TASK ITEM >>
Set out exactly, line by line, the stretch of data below that begins at the line containing "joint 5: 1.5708" and ends at the line containing "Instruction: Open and", with both ends kept.

DATA EXTRACT >>

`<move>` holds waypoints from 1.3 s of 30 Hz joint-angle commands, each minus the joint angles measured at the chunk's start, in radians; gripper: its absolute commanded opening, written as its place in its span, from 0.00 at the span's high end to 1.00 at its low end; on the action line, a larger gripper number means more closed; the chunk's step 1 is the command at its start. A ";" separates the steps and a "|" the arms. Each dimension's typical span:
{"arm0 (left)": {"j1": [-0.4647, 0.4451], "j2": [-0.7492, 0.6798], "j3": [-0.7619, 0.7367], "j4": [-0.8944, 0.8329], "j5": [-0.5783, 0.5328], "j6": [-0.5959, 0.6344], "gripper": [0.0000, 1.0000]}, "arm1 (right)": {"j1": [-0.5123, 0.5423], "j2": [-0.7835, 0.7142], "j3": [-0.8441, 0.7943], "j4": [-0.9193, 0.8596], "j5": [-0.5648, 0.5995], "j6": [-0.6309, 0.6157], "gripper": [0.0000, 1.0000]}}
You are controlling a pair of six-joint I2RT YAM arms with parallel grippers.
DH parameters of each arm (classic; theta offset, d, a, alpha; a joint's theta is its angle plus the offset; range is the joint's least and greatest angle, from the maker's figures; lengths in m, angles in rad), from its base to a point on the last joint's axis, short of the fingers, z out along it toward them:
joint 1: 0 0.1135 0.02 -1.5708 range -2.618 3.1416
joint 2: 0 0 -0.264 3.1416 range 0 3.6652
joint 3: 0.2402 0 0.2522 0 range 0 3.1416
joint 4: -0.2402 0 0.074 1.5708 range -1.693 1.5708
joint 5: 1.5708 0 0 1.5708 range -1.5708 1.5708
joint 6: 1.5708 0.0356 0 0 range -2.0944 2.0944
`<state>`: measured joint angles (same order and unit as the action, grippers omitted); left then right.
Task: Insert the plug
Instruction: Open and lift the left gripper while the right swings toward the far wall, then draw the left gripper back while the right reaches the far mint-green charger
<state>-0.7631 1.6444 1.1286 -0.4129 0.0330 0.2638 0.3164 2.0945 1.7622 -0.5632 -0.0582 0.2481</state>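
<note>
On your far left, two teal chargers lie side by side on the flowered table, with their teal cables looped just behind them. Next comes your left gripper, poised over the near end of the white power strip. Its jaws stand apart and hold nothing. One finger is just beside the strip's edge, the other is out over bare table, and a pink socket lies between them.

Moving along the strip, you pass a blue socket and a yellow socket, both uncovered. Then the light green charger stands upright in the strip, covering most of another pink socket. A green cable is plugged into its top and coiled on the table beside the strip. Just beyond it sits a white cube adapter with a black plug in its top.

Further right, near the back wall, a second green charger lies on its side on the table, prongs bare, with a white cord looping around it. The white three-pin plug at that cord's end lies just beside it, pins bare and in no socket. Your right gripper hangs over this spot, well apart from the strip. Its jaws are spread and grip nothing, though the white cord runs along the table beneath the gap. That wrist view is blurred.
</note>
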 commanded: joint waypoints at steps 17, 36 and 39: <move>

SOLUTION TO THIS PROBLEM >>
joint 5: 1.5708 0 0 1.5708 range -1.5708 1.5708
joint 6: 1.5708 0.0356 0 0 range -2.0944 2.0944
`<state>`: measured joint angles (same order and unit as the action, grippers omitted); left then right.
Task: Insert the plug
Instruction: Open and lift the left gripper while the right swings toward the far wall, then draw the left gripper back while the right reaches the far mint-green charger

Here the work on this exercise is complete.